Immigration Minister Warns Against "Demonising" Migrants After Suella Braverman's "Invasion" Comment
Suella Braverman described migrants arriving in the UK as an "invasion". (Alamy)
3 min read
Robert Jenrick has said that ministers need to "choose words carefully" after the Home Secretary has faced criticism for describing migrants arriving on the south coast of England as an "invasion" in a Commons debate on Monday.
Shadow home secretary Yvette Cooper said the remark, which came just a day after a firebombing of a refugee centre in Dover, was "highly irresponsible".
Speaking to Sky News on Tuesday, immigration minister Robert Jenrick refused to repeat the remark, and questioned whether the choice of words by Braverman was appropriate.
"In jobs like mine you have to choose words carefully, and I would never demonise people in search for a better life," he said.
He believed Braverman had chosen the term to express "the sheer scale of the illegal migration that we're seeing as a country right now" after illegal Channel crossings reached a record high this summer.
"We can't brush that under the carpet," Jenrick added.
But the immigration minister avoided directly criticising the Home Secretary over the comments, which he claimed "expresses very clearly the concerns that millions of people feels across the country".
Conservative MP Roger Gale, whose constituency includes refugee processing centres, said there was a "very great danger" posed by her "inflammatory language".
"People need to use their language carefully because extremists latch on to those words," he added.
The embattled Home Secretary is facing growing criticism over her treatment of migrations crossing the Channel, following reports she had blocked migrants being moved from processing centres to hotels, and ignored legal advice discouringing the move, both of which she strongly denied in the Commons on Monday.
Thousands of people have been placed in Manston in recent weeks following an increase in Channel crossings, with reports the site has faced overcrowding and outbreaks of disease.
Jenrick admitted some people had been kept for longer than the mandated 24 hour period, and that the situation was not "satisfactory".
"There are people who stayed for over 24 hours, there are people sleeping on the floor, on camping matts," he explained.
"This is not a satisfactory situation, I am not here to defend that.
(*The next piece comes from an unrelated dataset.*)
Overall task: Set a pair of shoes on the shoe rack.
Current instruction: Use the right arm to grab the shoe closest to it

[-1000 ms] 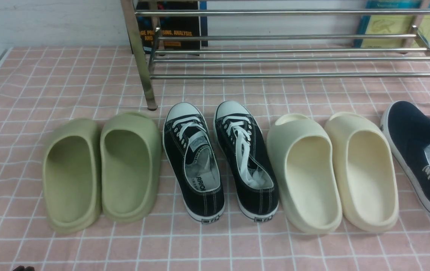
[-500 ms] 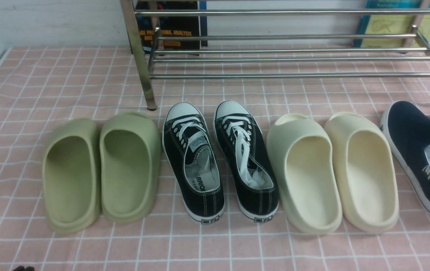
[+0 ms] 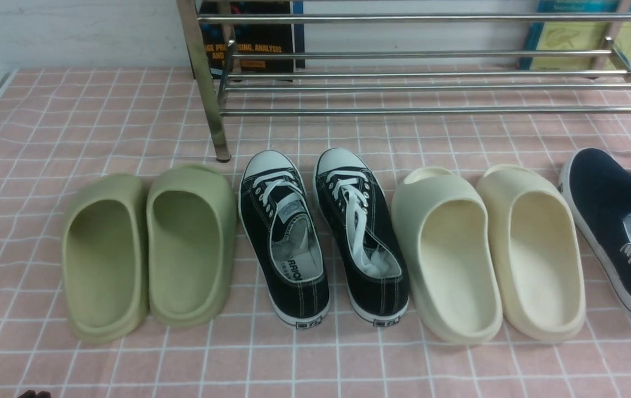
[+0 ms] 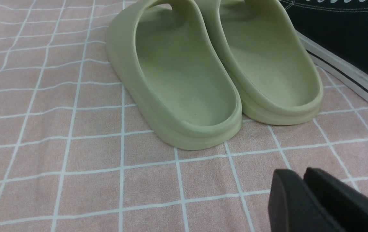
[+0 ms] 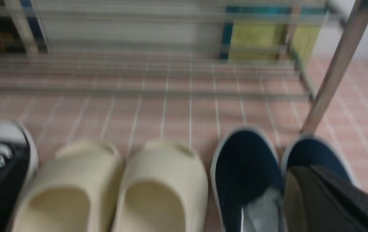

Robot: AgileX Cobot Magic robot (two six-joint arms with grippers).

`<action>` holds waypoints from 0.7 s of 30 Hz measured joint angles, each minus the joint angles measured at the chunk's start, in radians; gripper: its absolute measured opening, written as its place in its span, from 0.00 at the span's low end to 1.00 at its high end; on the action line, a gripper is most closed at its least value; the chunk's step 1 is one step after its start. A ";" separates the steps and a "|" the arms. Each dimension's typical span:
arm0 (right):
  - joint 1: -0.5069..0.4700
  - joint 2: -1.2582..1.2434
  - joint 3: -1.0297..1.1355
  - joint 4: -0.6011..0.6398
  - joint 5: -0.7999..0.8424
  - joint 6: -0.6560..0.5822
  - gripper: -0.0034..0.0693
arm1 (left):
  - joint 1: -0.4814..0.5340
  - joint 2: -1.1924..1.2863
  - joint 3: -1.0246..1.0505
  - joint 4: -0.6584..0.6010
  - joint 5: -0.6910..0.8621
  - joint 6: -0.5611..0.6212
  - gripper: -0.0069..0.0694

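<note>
navy shoes (image 3: 608,215) before chrome rack (image 3: 426,110)

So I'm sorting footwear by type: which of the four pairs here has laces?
The black sneakers with white toe caps, second pair from the left, between the green slides and the cream slides. The navy pair shows no laces.

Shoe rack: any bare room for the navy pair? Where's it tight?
Lower rods of the shoe rack are bare across their visible length. Free too: the cloth strip between front rod and shoe toes, and left of the green slippers. Crowded: the row, navy shoes beside cream slippers beside black sneakers, narrow gaps.
</note>
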 joint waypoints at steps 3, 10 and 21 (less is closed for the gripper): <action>0.000 0.139 -0.094 0.001 0.193 -0.009 0.05 | 0.000 0.000 0.000 0.000 0.000 0.000 0.21; 0.000 0.390 -0.260 0.006 0.377 -0.031 0.22 | 0.000 0.000 0.000 0.000 0.000 0.000 0.22; 0.000 0.662 -0.284 -0.059 0.283 -0.031 0.60 | 0.000 0.000 0.000 0.000 0.000 0.000 0.23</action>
I've been in this role less than a week and my job is to sort situations like this out and that is exactly what we are doing.
"We have procured more hotels very rapidly and more are coming onboard literally every day so individuals can leave this site.
"We have also put in place better conditions there, for example, there is now a very good medical centre at the site providing care for people, particularly the families who are there."
But he denied the government was the "root cause" of problems at processing sites, saying that "the problem is that thousands of people are crossing the Channel illegally every day".
He added: "Our asylum system was not designed to receive thousands of people every day illegally crossing."